The saga of the polluting ILVA steelworks in Taranto in Italy’s south is smouldering on. While magistrates have seized a major chunk of the huge steelworks considered to be a danger to public health, the owners have been doing their level best to attempt to keep the plant from being shut down.
Italy’s government has expressed concern over the potentially dire consequences of shutting down the plant for the whole Italian economy and is putting pressure on forces of investigators to be more lenient.
Closing the massive Taranto plant, which employs around 12,000 people, to carry out much needed refurbishment works would be a massive blow for the area right in the midst of the global crisis. However leaving it open would mean that the pollution the plant belches out would continue to threaten and damage the health of the local population.
Tumour Levels 15% Over National Average
Tumour levels in the area of the ILVA plant are 15% higher than the national average in Italy. Worse still, incidences of lung tumours in the area are a whopping 30% higher than in the rest of Italy. That there is a problem is undeniable, yet moves are afoot at national level to attempt to prevent the plant shutting down.

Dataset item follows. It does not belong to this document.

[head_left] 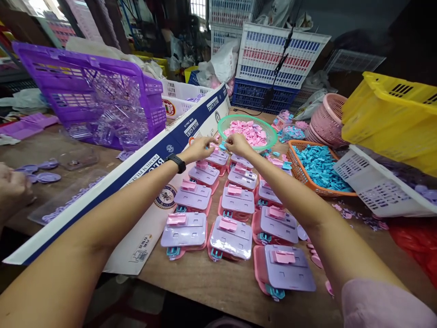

Costly central government has waded into the ILVA fray, as it is obviously concerned about the effects of shutting down the plant on the local, and on Italy’s national, economy at a time of crisis. Italy’s economy is in a sad state. Production is down over 8% and businesses are in trouble throughout the peninsula. The effects of the closure of the ILVA plant could reverberate throughout Italy leading to a kind of catastrophic chain reaction. It is a very sensitive situation – which could have been avoided.
The owners of the plant are on the point of launching a legal challenge to the decision to seize the most polluted sections of the plant. It is believed that the magistrates who ordered the seizure which may precipitate the closure of the entire plant may not have respected certain proceedures and this could be used to keep the plant running, polluting and killing.
The position of the owners has been weakened by the revelation of wiretapped conversations in which senior personnel from the plant attempted to ensure environmental reports played down the level of toxic pollution the plant had been producing. It looks as if corruption has played a part in hiding the true levels of pollution, and that the manipulation of reports on the safety of the Taranto ILVA plant may have been taking place for years.
What Were Italy’s Unions Doing?
For reasons so far unknown, unions representing the workers at the plant appear to have remained strangely silent over the dangers of working at the plant. So much for protecting their members. Why did the unions keep so quiet? Were they paid for their silence? These are questions investigators are no doubt trying to find answers to.
Disgraceful and Avoidable
The most disgraceful aspect of the whole ILVA situation is the fact that it has been allowed to reach this stage.
With proper, honest, management, the plant could have been rendered less hazardous many years ago. Instead, the situation was continually swept under the carpet.
The result of what many would probably label as appalling negligence could not only damage the local economy of the Puglia region in which the plant is situated, it could also cost tens of thousands of jobs all over Italy, and in Europe.
Corruption is dangerous. Perhaps the Taranto ILVA scandal will bring this fact home to the powers that be in Italy. A nationwide crackdown on corruption is long, long overdue.
The ILVA situation is a disgrace for Italy. Money, it seems, is much more important than the health of Italy’s citizens.